Updated: Jun 28, 2022




After long weeks of restlessness, the veil of lockdown slowly lifts. During transition, best days are spent communicating with clients and imagining future trips. This, plus creating strategic marketing plans, navigating fluctuating supplier policies, expediting client refunds, handling rebookings. Wide open schedule gaps remain. Has Summer ever felt this welcome or sprouted so colorfully? As is my custom, I’m going outside for some perspective and inspiration.


Scanning the green scene, a familiar blight emerges. Our aged, washed out shed looms, a massive ogre in the landscape. Years of constant sun have bleached its once dazzling Carolina blue coat to an azure whisper. The trim appears battered with artillery from voracious carpenter bees, wood rot has devoured the door, flower boxes hang forlornly, twiggy leaves obliterate the foundation. If sheds could talk, I’d hear Save Me.


With personal travel plans on hold and extra time, revitalization begins. First, prep work: cleaning the siding, filling holes, clearing debris. Color? Rhyme time alert: let’s redo with a new blue hue! This, a deeper marine tone resonant of seaside vacations, adding depth to the structure and pop in its corner. Predictably, my resdesign zeal is gradually diminished by the magnitude of the project. Muscles groan, stretching to reach cracks in high spots. Engaging in audacious gymnastic maneuvers, I’m reminded urgent care is only 5 minutes away. Painting typically puts me in zen mode. Losing myself to indigo strokes against the weary wood grain, I begin reflecting on the analogies of pandemic painting and future travel expectations.


Out with the old, in with the new. Our travel world is getting a major reboot. Beyond more thorough cleaning/sanitation measures, PPE wear, enhanced airline and hotel check in/processing methods for customers, simply getting through security and onto a plane will be a journey. Good news: TSA rules have changed to allow 12oz sanitizer containers until “further notice”. Flip side: alarmingly, though fewer people are traveling, more illegal items are being confiscated, to include loaded guns, razors in shoes, pyrotechnics and grenades*. Kudos, TSA for such vigilance and dedication! For mutual trip joy, let’s all just agree to keep the weaponry at home.

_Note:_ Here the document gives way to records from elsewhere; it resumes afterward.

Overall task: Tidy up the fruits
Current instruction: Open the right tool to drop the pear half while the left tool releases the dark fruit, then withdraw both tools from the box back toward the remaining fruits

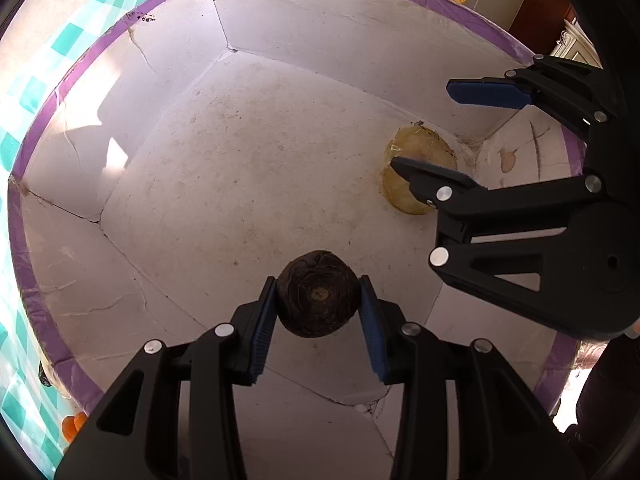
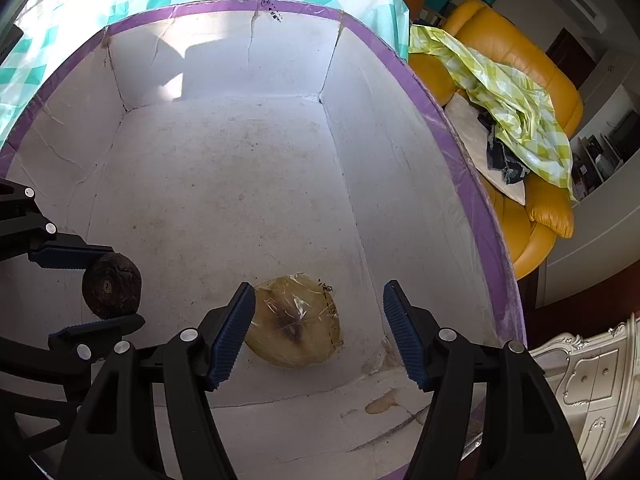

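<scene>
A white box with a purple rim (image 1: 100, 46) fills both views. My left gripper (image 1: 319, 300) is shut on a dark brown round fruit (image 1: 318, 294) and holds it inside the box above the floor; the fruit also shows in the right wrist view (image 2: 111, 290). A yellow fruit wrapped in clear film (image 2: 296, 326) lies on the box floor near the right wall; it also shows in the left wrist view (image 1: 416, 152). My right gripper (image 2: 318, 334) is open, above the yellow fruit, its jaws wide apart on either side of it.
The box (image 2: 472, 184) stands on a teal-and-white checked tablecloth (image 1: 24, 92). Small orange fruits (image 1: 74, 424) lie outside the box at its lower left. A yellow sofa (image 2: 532, 80) with a green checked cloth stands beyond the right wall.
</scene>
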`<state>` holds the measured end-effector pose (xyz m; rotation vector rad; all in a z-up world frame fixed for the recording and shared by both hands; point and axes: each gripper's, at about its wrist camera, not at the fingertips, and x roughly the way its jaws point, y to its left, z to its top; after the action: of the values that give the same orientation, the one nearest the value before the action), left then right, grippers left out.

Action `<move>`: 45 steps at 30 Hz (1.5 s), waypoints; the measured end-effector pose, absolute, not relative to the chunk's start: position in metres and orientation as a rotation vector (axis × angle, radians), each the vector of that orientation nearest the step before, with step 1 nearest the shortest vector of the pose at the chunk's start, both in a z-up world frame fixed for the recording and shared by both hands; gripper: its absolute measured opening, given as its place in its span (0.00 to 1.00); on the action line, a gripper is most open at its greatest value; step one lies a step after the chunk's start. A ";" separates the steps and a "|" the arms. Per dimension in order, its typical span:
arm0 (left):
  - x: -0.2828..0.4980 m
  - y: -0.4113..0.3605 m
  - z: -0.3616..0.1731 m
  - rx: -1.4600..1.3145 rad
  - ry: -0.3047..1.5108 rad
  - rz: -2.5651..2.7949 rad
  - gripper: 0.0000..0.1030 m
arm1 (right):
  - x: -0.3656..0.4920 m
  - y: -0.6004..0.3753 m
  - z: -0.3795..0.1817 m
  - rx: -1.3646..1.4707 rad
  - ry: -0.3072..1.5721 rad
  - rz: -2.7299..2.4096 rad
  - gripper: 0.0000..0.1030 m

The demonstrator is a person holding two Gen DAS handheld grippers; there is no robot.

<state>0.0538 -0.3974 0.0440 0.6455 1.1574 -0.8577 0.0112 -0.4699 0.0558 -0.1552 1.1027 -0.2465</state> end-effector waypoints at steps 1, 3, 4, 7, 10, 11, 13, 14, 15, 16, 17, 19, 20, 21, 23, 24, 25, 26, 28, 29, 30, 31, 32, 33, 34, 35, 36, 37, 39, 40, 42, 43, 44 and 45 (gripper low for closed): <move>0.054 -0.397 0.044 0.645 1.156 -0.859 0.39 | 0.011 -0.470 0.056 -0.155 1.100 -0.246 0.62; 0.053 -0.396 0.047 0.630 1.152 -0.866 0.40 | 0.011 -0.470 0.055 -0.152 1.093 -0.244 0.62; 0.053 -0.396 0.048 0.618 1.151 -0.874 0.42 | 0.011 -0.470 0.055 -0.152 1.089 -0.244 0.62; 0.052 -0.395 0.050 0.596 1.149 -0.890 0.49 | 0.011 -0.471 0.056 -0.148 1.081 -0.240 0.63; 0.052 -0.393 0.055 0.585 1.139 -0.893 0.58 | 0.009 -0.470 0.057 -0.142 1.069 -0.234 0.65; 0.052 -0.393 0.056 0.581 1.134 -0.895 0.61 | 0.009 -0.471 0.057 -0.139 1.065 -0.230 0.65; 0.050 -0.394 0.059 0.568 1.120 -0.905 0.64 | 0.008 -0.472 0.057 -0.140 1.055 -0.228 0.66; 0.049 -0.393 0.061 0.566 1.111 -0.911 0.64 | 0.008 -0.471 0.058 -0.142 1.051 -0.228 0.66; 0.049 -0.392 0.062 0.564 1.103 -0.915 0.65 | 0.007 -0.471 0.058 -0.142 1.047 -0.229 0.66; 0.046 -0.391 0.063 0.563 1.096 -0.915 0.65 | 0.008 -0.471 0.058 -0.143 1.044 -0.231 0.66; 0.044 -0.392 0.064 0.561 1.091 -0.913 0.65 | 0.007 -0.471 0.058 -0.144 1.040 -0.233 0.66; 0.040 -0.394 0.065 0.559 1.066 -0.908 0.65 | 0.007 -0.471 0.059 -0.142 1.025 -0.237 0.66; 0.039 -0.392 0.066 0.560 1.046 -0.904 0.65 | 0.006 -0.472 0.060 -0.137 1.015 -0.238 0.66; 0.037 -0.391 0.068 0.560 1.026 -0.899 0.65 | 0.005 -0.472 0.061 -0.131 1.003 -0.236 0.66; 0.033 -0.389 0.070 0.562 0.980 -0.890 0.67 | 0.004 -0.473 0.063 -0.118 0.980 -0.231 0.66; 0.032 -0.387 0.072 0.561 0.959 -0.885 0.67 | 0.003 -0.473 0.064 -0.112 0.969 -0.228 0.66; 0.031 -0.386 0.073 0.558 0.936 -0.876 0.69 | 0.002 -0.474 0.065 -0.103 0.958 -0.226 0.66; 0.030 -0.385 0.076 0.557 0.911 -0.866 0.72 | 0.001 -0.474 0.066 -0.095 0.945 -0.223 0.66; 0.027 -0.381 0.080 0.551 0.864 -0.847 0.76 | -0.001 -0.475 0.068 -0.078 0.917 -0.214 0.67; 0.026 -0.378 0.081 0.544 0.838 -0.835 0.80 | -0.003 -0.476 0.070 -0.069 0.903 -0.212 0.67; 0.025 -0.374 0.083 0.536 0.811 -0.811 0.84 | -0.004 -0.476 0.071 -0.059 0.889 -0.209 0.67; 0.026 -0.371 0.083 0.521 0.791 -0.777 0.93 | -0.006 -0.476 0.073 -0.048 0.878 -0.204 0.67; 0.026 -0.367 0.084 0.503 0.775 -0.773 0.94 | -0.007 -0.476 0.074 -0.039 0.869 -0.198 0.68; 0.026 -0.364 0.084 0.486 0.760 -0.778 0.94 | -0.008 -0.475 0.077 -0.030 0.860 -0.192 0.70; 0.026 -0.360 0.087 0.468 0.744 -0.776 0.94 | -0.009 -0.475 0.080 -0.019 0.847 -0.190 0.77; 0.025 -0.356 0.090 0.454 0.723 -0.767 0.95 | -0.012 -0.476 0.084 -0.019 0.826 -0.224 0.85; 0.024 -0.350 0.094 0.435 0.703 -0.765 0.97 | -0.014 -0.478 0.089 -0.020 0.799 -0.257 0.92; 0.019 -0.348 0.100 0.409 0.686 -0.768 0.98 | -0.016 -0.480 0.094 -0.012 0.778 -0.267 0.93; 0.019 -0.338 0.110 0.354 0.660 -0.768 0.98 | -0.019 -0.484 0.101 0.030 0.750 -0.253 0.93; 0.020 -0.333 0.115 0.332 0.638 -0.741 0.98 | -0.021 -0.486 0.105 0.051 0.736 -0.260 0.93; 0.016 -0.324 0.125 0.283 0.567 -0.674 0.98 | -0.024 -0.487 0.111 0.067 0.705 -0.292 0.93; 0.014 -0.317 0.129 0.255 0.530 -0.653 0.98 | -0.025 -0.486 0.114 0.066 0.691 -0.313 0.93; 0.012 -0.311 0.133 0.232 0.499 -0.631 0.98 | -0.026 -0.485 0.117 0.062 0.680 -0.340 0.94; 0.010 -0.304 0.136 0.218 0.469 -0.612 0.98 | -0.027 -0.483 0.120 0.054 0.668 -0.374 0.94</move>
<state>0.0099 -0.3041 0.1360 0.2180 0.4687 -0.6125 -0.0270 -0.4835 0.1196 0.0543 0.6679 -0.3741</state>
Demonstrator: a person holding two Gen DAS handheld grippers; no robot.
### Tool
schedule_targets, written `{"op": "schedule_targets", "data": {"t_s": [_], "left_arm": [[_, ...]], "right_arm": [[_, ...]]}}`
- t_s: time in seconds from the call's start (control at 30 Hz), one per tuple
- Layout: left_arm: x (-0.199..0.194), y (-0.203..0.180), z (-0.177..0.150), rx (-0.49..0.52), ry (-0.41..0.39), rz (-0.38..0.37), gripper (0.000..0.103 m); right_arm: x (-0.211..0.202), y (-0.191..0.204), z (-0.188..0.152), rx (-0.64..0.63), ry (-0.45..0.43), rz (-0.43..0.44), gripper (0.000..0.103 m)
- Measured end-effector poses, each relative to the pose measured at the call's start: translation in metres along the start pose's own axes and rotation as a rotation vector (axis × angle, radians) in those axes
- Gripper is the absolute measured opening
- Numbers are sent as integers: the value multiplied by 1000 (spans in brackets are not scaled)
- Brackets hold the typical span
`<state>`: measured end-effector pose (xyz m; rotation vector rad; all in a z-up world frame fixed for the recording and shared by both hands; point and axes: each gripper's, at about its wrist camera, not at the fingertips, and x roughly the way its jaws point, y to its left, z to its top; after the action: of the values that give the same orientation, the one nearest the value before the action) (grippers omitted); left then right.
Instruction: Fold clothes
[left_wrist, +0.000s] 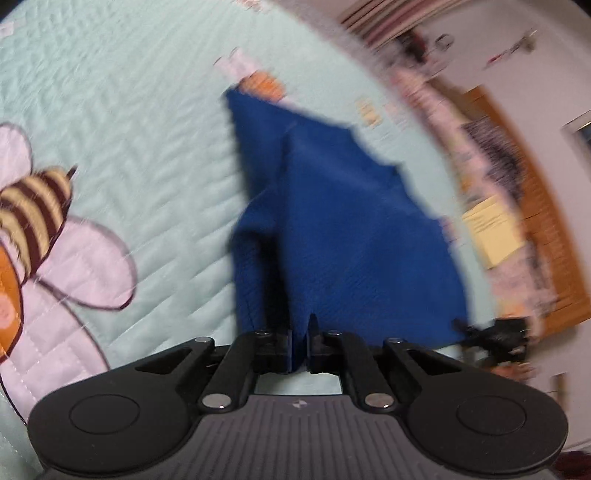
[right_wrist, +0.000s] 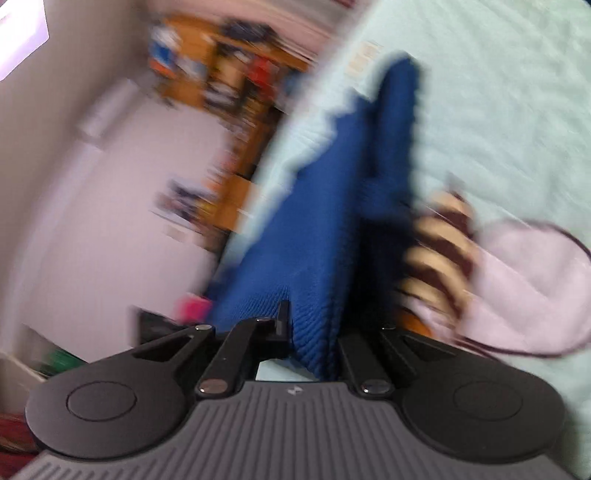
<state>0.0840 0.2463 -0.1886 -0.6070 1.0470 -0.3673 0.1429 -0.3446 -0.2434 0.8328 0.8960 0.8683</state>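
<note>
A blue knitted garment (left_wrist: 332, 229) stretches away from me over a pale mint quilt (left_wrist: 140, 122). My left gripper (left_wrist: 299, 343) is shut on the near edge of the cloth, with the fabric pinched between its black fingers. In the right wrist view the same blue garment (right_wrist: 317, 229) rises from my right gripper (right_wrist: 310, 332), which is shut on a bunched fold of it. The knit drapes over and hides the right finger of that gripper. Both views are motion-blurred. The right gripper (left_wrist: 495, 343) shows as a dark shape at the garment's right corner in the left wrist view.
The quilt carries a striped bee appliqué (left_wrist: 33, 214) with lilac wings (left_wrist: 85, 262) to the left of the garment. Beyond the bed's edge stand a wooden shelf unit (right_wrist: 229, 85) full of items and a white wall (right_wrist: 92, 221).
</note>
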Motion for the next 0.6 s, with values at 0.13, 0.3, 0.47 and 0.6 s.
{"op": "schedule_targets", "data": {"t_s": [0.13, 0.3, 0.47, 0.6], "left_arm": [[-6, 0, -3, -25, -40, 3, 36], [-44, -18, -16, 57, -111, 38, 54], [-54, -66, 0, 185, -181, -14, 62], [-17, -91, 41, 183, -233, 60, 66]], "right_arm": [[-10, 11, -2, 2, -61, -56, 18], [-40, 44, -9, -82, -183, -268, 37], [-21, 112, -5, -320, -260, -368, 52], [33, 147, 11, -387, -175, -229, 54]]}}
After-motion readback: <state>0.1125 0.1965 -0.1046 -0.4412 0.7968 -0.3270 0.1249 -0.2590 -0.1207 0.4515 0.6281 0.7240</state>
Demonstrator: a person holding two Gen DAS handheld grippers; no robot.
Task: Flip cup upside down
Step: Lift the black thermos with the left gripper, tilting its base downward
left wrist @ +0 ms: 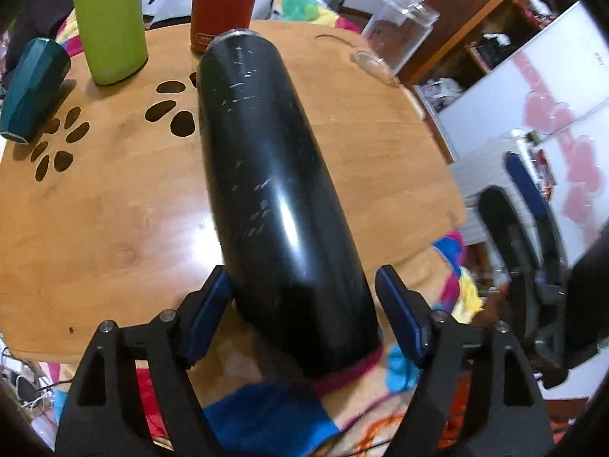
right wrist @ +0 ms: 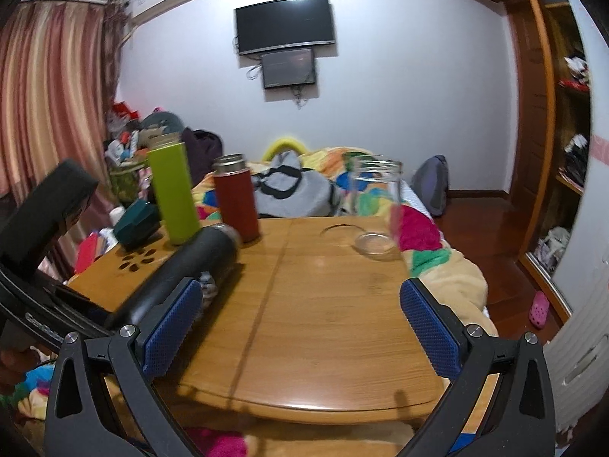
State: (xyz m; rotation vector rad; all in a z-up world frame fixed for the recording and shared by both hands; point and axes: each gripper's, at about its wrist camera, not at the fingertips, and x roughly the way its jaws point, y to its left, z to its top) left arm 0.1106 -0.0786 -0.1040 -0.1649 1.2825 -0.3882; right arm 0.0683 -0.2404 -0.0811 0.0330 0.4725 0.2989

Preflight COVID-19 testing for passengers and enhanced screening measures are already being implemented by numerous global carriers. Several airlines have enacted various measures to enable social distancing, such as keeping passengers in gate areas until their row is called, boarding back to front, blocking some middle seats. Flight attendants will be masked with increasingly similar requirements for passengers on many airlines. This may seem a bit uncomfortable at first, but with the ultimate goal of maximum safety and health for all concerned, certainly worthwhile.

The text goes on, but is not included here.